Iná: Sim, pensei nisso. Ela vai fazer de tudo pra atrapalhar nossa busca por esta menina. Mas, agora eu não quero pensar nisso, eu quero deitar um pouco antes de o Vitor trazer o almoço da padaria.
Iná se retira dando um beijo da testa de Priscila, mas antes de entrar no quarto a filha fala.
Priscila: Mãe...
Iná: O que foi, Priscila?
Priscila: Me desculpa por as vezes eu ser meio injusta com você. Você já sofreu tanto na vida e mesmo eu te dando patadas as vezes você sempre faz tudo por mim.
Iná: Bom, só de eu ouvir isso agora já valeu de todo meu esforço. Te amo filha.
Priscila: Eu também te amo, mãe.
Iná entra no quarto com um sorriso tímido e lágrimas no olhar. Apesar do estresse pela manhã, a conversa com a filha a deixou com a alma leve por perceber que a filha reconheceu seus esforços para proteger ela e o Vitor todos estes anos.

Já na casa de Bárbara as coisas estavam longe de estarem normais, a ponto de Ellen se aprontar o mais rápido para ir ao encontro do pai.
Bárbara: Aonde você vai, Ellen?
Ellen: Vou almoçar com o pai?
Bárbara: Então espera que eu vou com você.
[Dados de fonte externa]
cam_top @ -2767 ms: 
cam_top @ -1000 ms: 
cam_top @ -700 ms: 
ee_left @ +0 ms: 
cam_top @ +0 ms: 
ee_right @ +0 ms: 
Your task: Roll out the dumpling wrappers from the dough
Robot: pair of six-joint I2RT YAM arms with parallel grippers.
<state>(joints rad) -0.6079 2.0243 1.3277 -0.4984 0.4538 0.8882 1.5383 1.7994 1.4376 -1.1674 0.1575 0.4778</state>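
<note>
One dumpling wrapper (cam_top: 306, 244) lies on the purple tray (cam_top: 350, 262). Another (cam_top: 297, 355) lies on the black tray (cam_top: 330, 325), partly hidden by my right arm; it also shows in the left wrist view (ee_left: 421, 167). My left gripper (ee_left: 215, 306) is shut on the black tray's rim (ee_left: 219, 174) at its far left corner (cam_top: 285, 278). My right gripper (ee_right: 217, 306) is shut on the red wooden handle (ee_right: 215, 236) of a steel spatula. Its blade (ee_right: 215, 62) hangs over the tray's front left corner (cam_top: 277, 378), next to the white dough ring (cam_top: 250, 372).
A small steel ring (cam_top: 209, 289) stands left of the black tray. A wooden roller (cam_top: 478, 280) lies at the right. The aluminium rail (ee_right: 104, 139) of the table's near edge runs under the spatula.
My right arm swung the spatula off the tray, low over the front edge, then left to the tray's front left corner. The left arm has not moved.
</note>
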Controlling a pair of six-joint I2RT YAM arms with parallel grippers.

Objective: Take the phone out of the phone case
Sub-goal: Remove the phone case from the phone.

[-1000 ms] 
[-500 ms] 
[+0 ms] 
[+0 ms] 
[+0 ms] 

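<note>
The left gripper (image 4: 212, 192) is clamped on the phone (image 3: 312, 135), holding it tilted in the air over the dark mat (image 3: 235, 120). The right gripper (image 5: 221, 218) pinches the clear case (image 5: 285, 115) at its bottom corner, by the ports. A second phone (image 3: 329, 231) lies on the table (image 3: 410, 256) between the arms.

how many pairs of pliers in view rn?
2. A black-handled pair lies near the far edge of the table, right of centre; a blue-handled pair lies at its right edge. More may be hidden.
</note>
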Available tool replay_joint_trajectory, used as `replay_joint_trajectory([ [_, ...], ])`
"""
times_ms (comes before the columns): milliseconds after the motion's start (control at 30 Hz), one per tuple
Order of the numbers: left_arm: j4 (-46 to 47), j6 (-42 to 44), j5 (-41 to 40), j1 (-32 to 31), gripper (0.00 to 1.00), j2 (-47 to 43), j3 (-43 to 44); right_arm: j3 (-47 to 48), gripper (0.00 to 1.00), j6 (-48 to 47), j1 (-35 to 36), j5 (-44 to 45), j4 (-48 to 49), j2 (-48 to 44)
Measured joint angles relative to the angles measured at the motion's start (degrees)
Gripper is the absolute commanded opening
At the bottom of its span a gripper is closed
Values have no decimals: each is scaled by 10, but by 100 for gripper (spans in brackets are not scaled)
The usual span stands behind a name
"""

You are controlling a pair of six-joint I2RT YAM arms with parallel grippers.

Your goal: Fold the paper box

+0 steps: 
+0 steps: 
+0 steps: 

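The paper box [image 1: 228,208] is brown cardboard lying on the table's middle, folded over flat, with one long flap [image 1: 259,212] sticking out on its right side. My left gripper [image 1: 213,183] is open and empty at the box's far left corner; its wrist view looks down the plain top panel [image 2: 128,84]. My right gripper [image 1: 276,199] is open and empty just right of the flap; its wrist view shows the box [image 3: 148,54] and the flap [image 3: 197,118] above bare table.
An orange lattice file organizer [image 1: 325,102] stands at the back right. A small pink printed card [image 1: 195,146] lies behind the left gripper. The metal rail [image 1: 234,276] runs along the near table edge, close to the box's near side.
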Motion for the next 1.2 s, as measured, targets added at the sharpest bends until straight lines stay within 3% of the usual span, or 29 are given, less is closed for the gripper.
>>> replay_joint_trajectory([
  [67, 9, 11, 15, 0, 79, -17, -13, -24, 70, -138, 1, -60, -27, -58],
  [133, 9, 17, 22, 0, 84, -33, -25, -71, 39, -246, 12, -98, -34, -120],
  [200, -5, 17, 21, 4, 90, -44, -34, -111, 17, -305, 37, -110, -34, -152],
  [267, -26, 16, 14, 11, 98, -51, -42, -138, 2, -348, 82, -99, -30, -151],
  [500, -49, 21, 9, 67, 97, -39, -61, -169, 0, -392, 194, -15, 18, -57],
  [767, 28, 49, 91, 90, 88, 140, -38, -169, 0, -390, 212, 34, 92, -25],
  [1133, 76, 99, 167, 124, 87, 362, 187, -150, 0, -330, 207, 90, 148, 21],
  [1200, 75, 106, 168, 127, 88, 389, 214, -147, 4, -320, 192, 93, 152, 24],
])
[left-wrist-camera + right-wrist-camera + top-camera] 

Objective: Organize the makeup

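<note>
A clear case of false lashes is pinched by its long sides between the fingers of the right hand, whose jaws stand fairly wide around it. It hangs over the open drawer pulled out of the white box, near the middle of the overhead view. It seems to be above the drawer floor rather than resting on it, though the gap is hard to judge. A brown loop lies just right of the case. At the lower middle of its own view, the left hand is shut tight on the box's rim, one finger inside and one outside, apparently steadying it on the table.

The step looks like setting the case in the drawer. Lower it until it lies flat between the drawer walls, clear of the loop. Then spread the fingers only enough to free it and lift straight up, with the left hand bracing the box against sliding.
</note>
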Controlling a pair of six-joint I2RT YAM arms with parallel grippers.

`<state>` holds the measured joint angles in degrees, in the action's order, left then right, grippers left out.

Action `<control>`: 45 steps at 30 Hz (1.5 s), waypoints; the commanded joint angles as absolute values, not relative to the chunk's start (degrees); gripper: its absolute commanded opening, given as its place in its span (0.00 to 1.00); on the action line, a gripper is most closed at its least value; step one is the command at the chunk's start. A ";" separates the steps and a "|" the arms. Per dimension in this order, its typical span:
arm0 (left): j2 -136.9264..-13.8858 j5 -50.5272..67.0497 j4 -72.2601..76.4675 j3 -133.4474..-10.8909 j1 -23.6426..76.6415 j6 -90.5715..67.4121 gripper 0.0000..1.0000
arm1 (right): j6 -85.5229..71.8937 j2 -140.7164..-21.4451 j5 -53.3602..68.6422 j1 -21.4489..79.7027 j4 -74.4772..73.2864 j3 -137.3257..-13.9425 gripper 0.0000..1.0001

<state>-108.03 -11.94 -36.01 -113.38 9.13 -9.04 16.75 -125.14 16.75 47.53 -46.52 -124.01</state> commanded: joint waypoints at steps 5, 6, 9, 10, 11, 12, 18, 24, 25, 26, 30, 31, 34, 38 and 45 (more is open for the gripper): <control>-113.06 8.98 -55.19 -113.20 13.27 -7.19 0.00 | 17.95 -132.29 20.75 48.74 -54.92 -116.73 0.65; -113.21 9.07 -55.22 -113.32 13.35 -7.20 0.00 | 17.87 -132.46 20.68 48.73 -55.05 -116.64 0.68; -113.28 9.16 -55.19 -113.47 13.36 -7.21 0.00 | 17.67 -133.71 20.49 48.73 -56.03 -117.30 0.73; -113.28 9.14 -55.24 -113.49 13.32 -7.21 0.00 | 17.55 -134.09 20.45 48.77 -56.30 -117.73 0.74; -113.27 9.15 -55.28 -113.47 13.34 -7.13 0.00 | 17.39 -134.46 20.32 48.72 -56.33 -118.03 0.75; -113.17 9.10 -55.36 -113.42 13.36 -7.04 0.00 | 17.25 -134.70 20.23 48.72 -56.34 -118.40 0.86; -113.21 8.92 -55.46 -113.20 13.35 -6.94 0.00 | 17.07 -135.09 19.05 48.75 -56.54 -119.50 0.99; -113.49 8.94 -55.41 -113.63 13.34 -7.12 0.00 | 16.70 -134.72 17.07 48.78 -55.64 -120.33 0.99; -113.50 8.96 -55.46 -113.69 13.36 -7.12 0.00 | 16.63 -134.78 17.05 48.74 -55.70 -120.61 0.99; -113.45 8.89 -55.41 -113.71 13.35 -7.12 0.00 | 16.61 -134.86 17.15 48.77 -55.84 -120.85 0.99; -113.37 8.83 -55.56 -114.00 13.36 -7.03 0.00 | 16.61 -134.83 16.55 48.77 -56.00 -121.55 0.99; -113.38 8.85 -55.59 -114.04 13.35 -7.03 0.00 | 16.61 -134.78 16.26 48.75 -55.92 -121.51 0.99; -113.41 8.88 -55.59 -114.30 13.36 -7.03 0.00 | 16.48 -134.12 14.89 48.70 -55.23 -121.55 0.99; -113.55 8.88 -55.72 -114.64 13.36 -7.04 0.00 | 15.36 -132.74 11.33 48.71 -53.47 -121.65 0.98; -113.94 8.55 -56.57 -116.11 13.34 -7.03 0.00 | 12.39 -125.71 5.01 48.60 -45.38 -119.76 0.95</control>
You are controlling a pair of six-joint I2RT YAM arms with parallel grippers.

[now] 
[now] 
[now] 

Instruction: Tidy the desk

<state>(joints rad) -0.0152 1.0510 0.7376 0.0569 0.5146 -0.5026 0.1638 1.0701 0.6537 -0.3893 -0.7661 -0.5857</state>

Ellen: O Uber já chegou e eu estou com pressa.
Bárbara: Por que não vai com o carro que te demos?
Ellen: Não estou com cabeça pra dirigir. Tchau, mãe. Até depois
Bárbara: Ellen!?
Ellen fecha a porta e deixa Bárbara falando sozinha, que irritada retira o carro o mais rápido da garagem e segue a filha para saber onde Manoel está hospedado.

Quando Ellen chega, inicia o relato do que aconteceu.
Ellen: Pois é, pai. A mãe do Tiago e a mãe da Priscila foram de manhã tirar satisfação com a mãe. Eu não sabia o que fazer. E parece que você conhece uma delas.
Manoel: Conheço? Quem, disse?
Ellen: A mãe. Disse que ela foi empregada da vó no passado.
Manoel: Qual o nome dela?
Ellen: Iná, mãe da Priscila.
Neste momento Manoel se engasga com a caipirinha que estava tomando e pergunta para sua filha.
Manoel: O nome dela é Iná?
Neste momento Bárbara aparece no restaurante e dirige a palavra a Manoel.
Bárbara: Isso mesmo, Manoel, a empregada da dona Odete está de volta. Está feliz em rever o seu amor da juventude?